Pathway Genomics today announced it has launched BRCATrueTM, a next-generation sequencing and deletion/duplication analysis that can detect mutations in BRCA1 and BRCA2, the genes linked to breast, ovarian and other types of cancer. BRCATrue has a sensitivity of >99.99% and the broadest coverage across BRCA1/2 in the industry.
To enhance the accessibility of this important genetic test, Pathway Genomics has developed the BRCA One for OneTM program – for every qualified BRCATrue test ordered, one test is donated to a person in need through patient advocacy organizations, up to $10 million of free testing.
“Pathway’s mission is to ensure that people in need receive genetic testing regardless of their economic or insurance status,” said Jim Plante, Pathway Genomics’ founder and CEO. “Offering the industry’s best BRCA genetic test and making it accessible to a wide range of people is a vital objective in this mission.”
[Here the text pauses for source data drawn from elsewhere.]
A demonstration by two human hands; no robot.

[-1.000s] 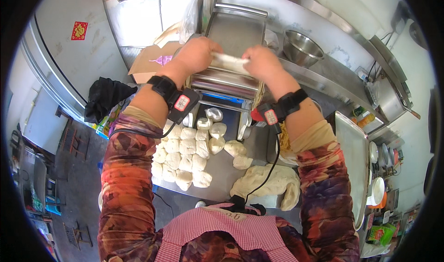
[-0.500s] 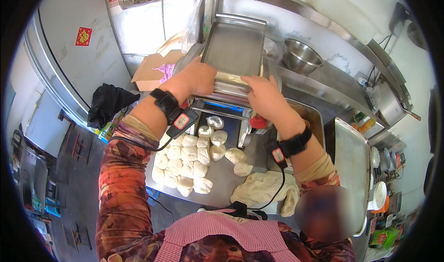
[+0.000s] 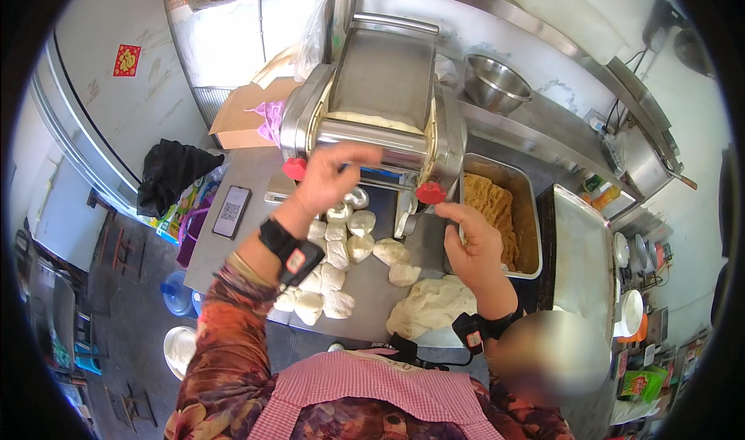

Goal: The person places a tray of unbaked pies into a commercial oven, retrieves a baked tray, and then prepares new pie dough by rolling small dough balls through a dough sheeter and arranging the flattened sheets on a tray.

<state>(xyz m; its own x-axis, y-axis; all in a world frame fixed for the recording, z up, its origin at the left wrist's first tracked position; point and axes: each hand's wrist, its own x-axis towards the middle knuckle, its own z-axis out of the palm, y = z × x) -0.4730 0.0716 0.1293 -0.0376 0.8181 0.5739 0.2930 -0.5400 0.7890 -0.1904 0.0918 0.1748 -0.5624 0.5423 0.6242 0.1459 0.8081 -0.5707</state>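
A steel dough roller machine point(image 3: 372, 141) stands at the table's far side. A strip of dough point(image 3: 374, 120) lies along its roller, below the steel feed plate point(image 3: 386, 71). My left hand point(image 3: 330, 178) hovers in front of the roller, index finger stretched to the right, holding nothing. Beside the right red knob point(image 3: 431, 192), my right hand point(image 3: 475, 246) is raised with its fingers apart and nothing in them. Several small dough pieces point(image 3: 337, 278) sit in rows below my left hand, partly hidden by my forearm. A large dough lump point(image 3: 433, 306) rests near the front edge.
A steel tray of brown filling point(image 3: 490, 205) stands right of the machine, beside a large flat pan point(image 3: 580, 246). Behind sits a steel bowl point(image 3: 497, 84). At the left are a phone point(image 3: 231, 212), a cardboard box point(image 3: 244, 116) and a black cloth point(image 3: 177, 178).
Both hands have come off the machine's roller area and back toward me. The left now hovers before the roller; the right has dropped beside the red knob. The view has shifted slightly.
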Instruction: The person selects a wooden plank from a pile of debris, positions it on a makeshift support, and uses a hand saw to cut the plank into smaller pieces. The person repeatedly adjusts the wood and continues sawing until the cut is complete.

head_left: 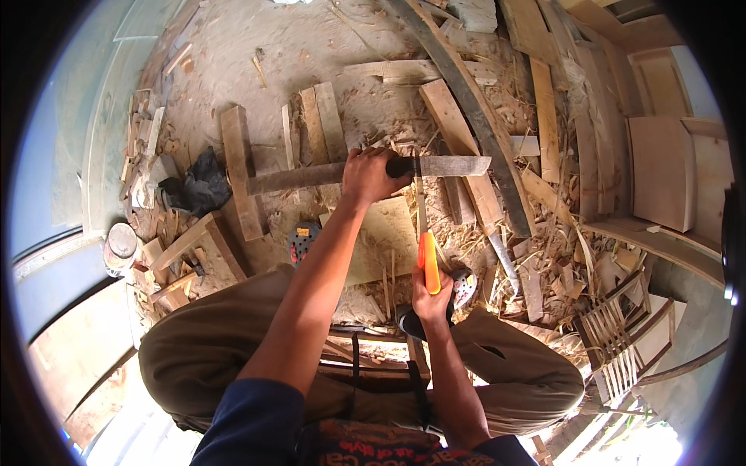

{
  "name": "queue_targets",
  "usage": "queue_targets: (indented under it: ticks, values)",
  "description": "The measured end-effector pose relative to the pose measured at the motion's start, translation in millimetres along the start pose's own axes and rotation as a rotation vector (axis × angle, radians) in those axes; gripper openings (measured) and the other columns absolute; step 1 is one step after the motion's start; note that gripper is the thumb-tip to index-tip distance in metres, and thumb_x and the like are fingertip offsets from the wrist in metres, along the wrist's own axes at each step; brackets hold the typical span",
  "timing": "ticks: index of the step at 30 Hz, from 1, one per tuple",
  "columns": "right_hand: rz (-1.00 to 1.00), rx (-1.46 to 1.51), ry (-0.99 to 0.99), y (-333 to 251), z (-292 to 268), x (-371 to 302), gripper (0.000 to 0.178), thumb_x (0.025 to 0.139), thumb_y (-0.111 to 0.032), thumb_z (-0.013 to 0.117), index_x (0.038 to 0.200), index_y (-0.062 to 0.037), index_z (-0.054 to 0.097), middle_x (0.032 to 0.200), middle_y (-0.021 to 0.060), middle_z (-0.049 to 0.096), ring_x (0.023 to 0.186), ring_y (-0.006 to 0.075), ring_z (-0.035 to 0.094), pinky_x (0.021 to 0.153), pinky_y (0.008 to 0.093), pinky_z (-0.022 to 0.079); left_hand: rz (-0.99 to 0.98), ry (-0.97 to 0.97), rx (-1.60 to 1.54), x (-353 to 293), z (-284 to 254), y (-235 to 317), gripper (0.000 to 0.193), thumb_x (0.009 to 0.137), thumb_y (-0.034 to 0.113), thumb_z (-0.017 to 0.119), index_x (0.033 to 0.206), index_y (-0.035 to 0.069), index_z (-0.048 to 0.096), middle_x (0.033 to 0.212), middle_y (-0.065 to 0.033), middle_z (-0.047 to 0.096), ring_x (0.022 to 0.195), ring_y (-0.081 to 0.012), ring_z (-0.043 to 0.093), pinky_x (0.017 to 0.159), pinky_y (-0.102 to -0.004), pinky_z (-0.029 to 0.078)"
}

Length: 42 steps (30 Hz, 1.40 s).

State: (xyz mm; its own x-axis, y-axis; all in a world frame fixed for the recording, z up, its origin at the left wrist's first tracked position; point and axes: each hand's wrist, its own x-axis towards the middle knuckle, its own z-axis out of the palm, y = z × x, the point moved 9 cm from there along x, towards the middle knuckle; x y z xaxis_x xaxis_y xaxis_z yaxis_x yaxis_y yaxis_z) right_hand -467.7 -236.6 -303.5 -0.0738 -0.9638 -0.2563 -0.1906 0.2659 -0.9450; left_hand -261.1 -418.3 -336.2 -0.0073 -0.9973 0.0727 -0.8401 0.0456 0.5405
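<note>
A long wooden strip (299,178) lies crosswise in front of me, its pale right end (458,166) resting over a wooden block (464,132). My left hand (371,177) is closed on the strip near its middle, beside a dark patch. In my right hand (432,293) is a handsaw (428,256) with an orange and yellow handle. Its narrow blade points away from me and meets the strip just right of my left hand. Whether the blade has cut into the wood is hidden. My shoes, a left clog (303,239) and a right clog (464,286), stand below.
Wood offcuts and shavings litter the ground. A long curved plank (482,116) runs along the right, with another metal blade (503,260) nearer me. At the left lie a black plastic bag (203,183) and a paint can (120,245). A slatted wooden frame (618,342) stands lower right.
</note>
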Motion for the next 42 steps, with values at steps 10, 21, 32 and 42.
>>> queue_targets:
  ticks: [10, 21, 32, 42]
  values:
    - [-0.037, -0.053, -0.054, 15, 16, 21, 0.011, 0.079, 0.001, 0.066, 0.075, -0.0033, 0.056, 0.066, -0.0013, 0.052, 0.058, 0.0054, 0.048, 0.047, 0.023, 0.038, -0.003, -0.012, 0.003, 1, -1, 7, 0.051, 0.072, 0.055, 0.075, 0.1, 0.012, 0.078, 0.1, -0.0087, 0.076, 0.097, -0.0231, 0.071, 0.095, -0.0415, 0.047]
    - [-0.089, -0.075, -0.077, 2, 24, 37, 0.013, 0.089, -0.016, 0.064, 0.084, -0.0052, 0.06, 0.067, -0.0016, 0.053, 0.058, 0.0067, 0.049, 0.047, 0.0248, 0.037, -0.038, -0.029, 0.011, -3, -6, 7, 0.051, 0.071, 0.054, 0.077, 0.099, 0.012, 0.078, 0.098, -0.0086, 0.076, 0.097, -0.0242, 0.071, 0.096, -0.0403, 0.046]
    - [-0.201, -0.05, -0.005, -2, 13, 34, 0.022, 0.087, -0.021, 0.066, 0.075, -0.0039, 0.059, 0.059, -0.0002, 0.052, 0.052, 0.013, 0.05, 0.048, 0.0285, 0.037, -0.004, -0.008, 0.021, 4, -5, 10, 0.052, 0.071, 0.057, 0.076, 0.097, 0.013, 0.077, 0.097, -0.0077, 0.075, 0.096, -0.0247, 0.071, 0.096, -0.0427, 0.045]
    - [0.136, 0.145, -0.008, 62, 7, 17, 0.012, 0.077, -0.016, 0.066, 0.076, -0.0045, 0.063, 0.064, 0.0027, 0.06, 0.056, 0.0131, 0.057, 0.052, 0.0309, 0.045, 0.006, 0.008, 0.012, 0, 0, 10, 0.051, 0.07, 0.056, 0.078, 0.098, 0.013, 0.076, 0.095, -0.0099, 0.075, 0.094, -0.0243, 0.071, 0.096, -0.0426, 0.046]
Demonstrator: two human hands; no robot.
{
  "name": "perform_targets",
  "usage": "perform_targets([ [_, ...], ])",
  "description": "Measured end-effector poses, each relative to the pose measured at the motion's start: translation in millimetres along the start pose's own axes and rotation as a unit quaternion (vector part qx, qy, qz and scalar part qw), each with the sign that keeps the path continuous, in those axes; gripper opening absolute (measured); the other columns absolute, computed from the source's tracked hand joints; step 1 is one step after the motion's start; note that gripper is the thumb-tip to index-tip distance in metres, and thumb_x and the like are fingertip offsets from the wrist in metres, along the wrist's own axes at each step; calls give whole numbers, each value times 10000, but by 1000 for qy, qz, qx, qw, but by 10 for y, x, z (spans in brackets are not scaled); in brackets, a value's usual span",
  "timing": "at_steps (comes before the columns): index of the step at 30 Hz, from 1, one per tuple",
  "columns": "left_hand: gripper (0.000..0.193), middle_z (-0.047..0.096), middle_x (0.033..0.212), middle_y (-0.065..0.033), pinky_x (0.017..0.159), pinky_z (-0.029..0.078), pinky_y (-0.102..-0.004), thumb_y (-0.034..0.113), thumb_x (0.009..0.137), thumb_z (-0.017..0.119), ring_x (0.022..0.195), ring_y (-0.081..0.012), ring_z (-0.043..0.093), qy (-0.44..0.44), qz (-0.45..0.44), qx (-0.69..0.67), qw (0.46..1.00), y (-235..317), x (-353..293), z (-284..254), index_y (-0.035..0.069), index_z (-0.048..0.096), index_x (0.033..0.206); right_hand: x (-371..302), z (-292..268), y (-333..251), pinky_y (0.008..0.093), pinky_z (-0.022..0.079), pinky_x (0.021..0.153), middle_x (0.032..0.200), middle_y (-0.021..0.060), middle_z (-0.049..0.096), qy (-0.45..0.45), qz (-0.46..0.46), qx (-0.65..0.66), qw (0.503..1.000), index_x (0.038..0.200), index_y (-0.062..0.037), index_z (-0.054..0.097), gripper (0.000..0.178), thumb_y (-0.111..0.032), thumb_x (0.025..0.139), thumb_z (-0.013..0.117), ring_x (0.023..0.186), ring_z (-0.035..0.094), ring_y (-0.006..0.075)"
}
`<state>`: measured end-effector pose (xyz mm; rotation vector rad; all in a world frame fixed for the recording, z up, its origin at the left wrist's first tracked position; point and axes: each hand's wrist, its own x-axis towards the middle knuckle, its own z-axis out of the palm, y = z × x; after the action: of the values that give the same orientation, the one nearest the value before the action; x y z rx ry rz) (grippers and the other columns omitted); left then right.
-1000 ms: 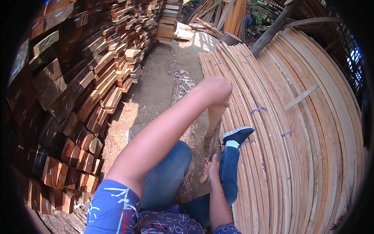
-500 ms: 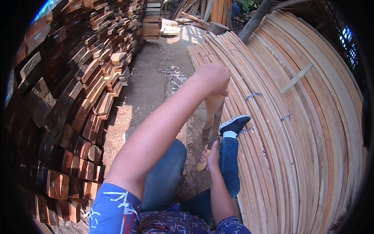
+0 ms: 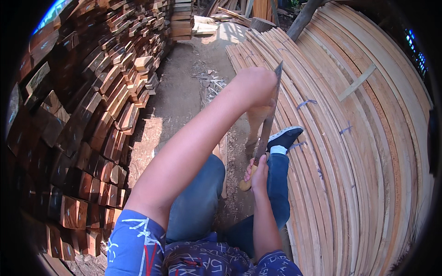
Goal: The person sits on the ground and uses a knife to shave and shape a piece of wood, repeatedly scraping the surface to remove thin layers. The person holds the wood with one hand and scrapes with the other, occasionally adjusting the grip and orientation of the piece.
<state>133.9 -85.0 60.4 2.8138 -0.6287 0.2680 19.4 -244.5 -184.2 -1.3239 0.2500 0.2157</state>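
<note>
My right hand is wrapped round the wooden handle of a machete, whose long dark blade points up and away. Farther forward, my left hand is bent down and closed on the upper end of an upright piece of wood; most of its fingers are hidden. The blade runs along the right side of this wood, its tip beside my left hand. I cannot tell whether blade and wood touch.
Stacked timber blocks rise along the left. Long bundled wood strips fill the right, near my outstretched foot. Wood chips litter the dirt floor. A log post leans at the back.
The machete has risen along the wood, and its tip now shows above my left hand. My right hand has moved slightly up. The left keeps its hold.
</note>
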Motion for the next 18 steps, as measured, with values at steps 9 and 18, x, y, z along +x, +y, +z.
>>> perform_targets([
  [9, 391, 710, 872, -173, 787, 557, -436, 363, 672, 831, 869, -353, 692, 1, -20, 8, 1000, -9, -136, 55, 70, 750, 918, -82, -1, 98, 278, 369, 359, 517, 21, 438, 3, -34, -35, 999, 787, -47, 493, 595, -553, 1029, 292, 365, 420, 125],
  [18, 388, 712, 881, -175, 787, 560, -438, 376, 695, 820, 878, -353, 694, 8, -39, 2, 999, -155, -339, 55, 83, 755, 941, -68, 103, 281, 281, 368, 357, 524, 24, 444, 5, -30, -30, 999, 783, -53, 490, 601, -570, 1022, 297, 379, 432, 128],
])
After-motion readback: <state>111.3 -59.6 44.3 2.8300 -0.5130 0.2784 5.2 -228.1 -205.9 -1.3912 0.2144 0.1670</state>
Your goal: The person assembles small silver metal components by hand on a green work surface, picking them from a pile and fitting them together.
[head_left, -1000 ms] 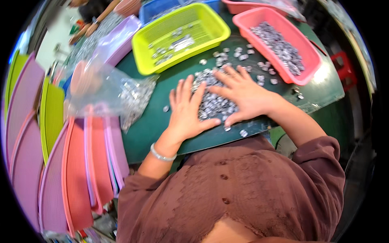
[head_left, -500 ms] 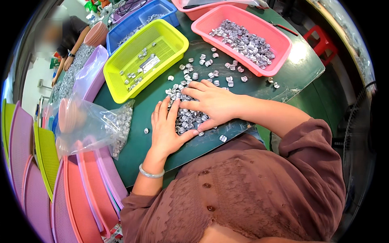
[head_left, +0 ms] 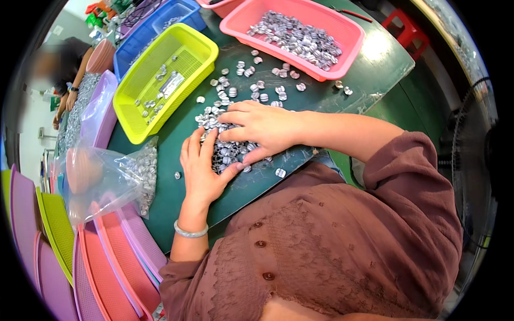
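A pile of small silvery grooved metal pieces [head_left: 227,153] lies on the green table, between and under my two hands. My left hand [head_left: 202,166], with a pale bangle on its wrist, rests along the pile's left side with fingers stretched out. From the right my right hand [head_left: 263,127] lies over the pile, palm down and fingers spread. The two thumbs come close together at the near edge. Neither hand grips a piece that I can see; what lies under the palms is hidden.
A pink basket [head_left: 235,25] full of like pieces and a lime-green basket [head_left: 124,113] with a few stand beyond. Loose pieces [head_left: 281,91] dot the green table [head_left: 342,104]. A clear bag [head_left: 115,171] of pieces and stacked baskets [head_left: 115,262] are left. Another person works far left.
The whole view has shifted, so the table and baskets appear farther left. Both hands stay spread at the pile, with little visible change in their hold.
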Motion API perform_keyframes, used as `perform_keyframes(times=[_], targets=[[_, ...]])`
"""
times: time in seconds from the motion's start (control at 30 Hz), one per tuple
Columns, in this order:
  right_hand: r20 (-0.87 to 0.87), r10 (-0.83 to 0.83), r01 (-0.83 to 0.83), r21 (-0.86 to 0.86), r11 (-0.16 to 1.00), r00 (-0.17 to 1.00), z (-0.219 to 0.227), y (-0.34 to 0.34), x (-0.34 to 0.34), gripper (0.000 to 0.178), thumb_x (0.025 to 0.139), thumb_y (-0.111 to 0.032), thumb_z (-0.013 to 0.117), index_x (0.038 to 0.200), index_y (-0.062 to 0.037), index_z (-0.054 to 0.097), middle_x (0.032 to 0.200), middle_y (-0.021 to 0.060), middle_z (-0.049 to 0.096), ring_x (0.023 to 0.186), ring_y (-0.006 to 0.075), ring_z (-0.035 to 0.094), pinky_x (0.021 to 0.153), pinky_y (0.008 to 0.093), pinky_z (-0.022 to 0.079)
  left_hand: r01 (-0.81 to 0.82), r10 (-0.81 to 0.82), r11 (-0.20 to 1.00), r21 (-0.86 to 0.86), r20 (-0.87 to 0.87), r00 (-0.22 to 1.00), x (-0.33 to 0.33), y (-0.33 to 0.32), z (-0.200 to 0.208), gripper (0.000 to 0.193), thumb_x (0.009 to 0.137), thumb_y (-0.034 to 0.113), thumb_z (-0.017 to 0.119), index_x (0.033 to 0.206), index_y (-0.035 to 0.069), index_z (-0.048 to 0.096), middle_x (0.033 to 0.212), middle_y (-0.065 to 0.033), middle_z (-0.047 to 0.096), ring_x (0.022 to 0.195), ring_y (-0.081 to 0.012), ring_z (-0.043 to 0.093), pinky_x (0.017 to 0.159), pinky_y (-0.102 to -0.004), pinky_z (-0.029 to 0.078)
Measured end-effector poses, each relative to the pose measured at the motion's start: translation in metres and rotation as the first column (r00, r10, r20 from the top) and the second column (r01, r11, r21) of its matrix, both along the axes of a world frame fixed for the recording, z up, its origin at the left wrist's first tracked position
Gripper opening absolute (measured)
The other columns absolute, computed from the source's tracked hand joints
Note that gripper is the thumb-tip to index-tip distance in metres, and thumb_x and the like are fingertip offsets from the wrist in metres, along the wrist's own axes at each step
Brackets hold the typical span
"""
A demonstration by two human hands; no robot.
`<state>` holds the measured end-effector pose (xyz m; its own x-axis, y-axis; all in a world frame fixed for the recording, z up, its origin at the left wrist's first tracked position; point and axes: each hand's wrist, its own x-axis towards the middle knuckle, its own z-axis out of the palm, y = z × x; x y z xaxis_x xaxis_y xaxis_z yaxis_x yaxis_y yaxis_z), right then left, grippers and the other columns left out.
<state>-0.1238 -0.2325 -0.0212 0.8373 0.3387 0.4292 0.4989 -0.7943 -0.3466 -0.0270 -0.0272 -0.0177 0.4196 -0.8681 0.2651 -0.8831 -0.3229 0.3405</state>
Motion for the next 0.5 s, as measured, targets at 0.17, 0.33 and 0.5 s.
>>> perform_keyframes(times=[0.17, 0.33, 0.5], targets=[[0.013, 0.000, -0.002, 0.132, 0.991, 1.000, -0.001, -0.002, 0.000, 0.040, 0.079, -0.018, 0.068, 0.114, -0.0018, 0.057, 0.123, 0.0177, 0.051, 0.115, 0.0353, 0.048, 0.099, 0.0418, 0.041, -0.001, 0.002, 1.000, 0.005, -0.027, 1.000, -0.001, 0.001, 0.002, 0.072, 0.065, 0.026, 0.078, 0.128, 0.005, 0.052, 0.130, -0.0175, 0.047, 0.119, -0.0360, 0.043, 0.102, -0.0445, 0.033], [0.122, -0.035, 0.003, 0.256, 0.967, 0.992, -0.005, -0.002, -0.017, 0.032, 0.077, -0.004, 0.064, 0.108, -0.0003, 0.059, 0.117, 0.0165, 0.054, 0.111, 0.0346, 0.050, 0.093, 0.0410, 0.044, 0.012, -0.012, 1.000, -0.016, -0.014, 1.000, 0.000, 0.000, 0.000, 0.068, 0.070, 0.036, 0.075, 0.126, 0.006, 0.053, 0.127, -0.0169, 0.047, 0.115, -0.0356, 0.044, 0.100, -0.0456, 0.033], [0.078, -0.119, 0.085, 0.343, 0.935, 0.990, -0.010, -0.005, -0.020, 0.032, 0.070, 0.010, 0.057, 0.100, 0.0002, 0.062, 0.105, 0.0140, 0.056, 0.100, 0.0330, 0.053, 0.084, 0.0397, 0.046, 0.029, -0.029, 0.999, -0.024, -0.031, 0.999, 0.003, 0.003, -0.002, 0.068, 0.075, 0.044, 0.070, 0.129, 0.007, 0.052, 0.128, -0.0177, 0.047, 0.116, -0.0363, 0.044, 0.100, -0.0465, 0.031]])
Recent studies show that up to 80 percent of families with multiple cases of breast and ovarian cancer have been attributed to BRCA1/2 mutations. Mutations in BRCA genes can occur in men and women across all ethnicities, and although anyone can have mutations in one of the BRCA genes, some groups are more likely to be affected such as those with a family history of cancer and people of Ashkenazi Jewish descent.
“One out of every eight women will be affected by breast cancer in her lifetime,” said Ardy Arianpour, Pathway Genomics’ chief strategy officer. “In the history of the medical community, no clinical laboratory has offered such an unprecedented program as BRCA One for One. By making our test more accessible, we aim to make a substantial impact in the prevention of breast cancer and help further raise awareness by partnering with global patient advocacy organizations.”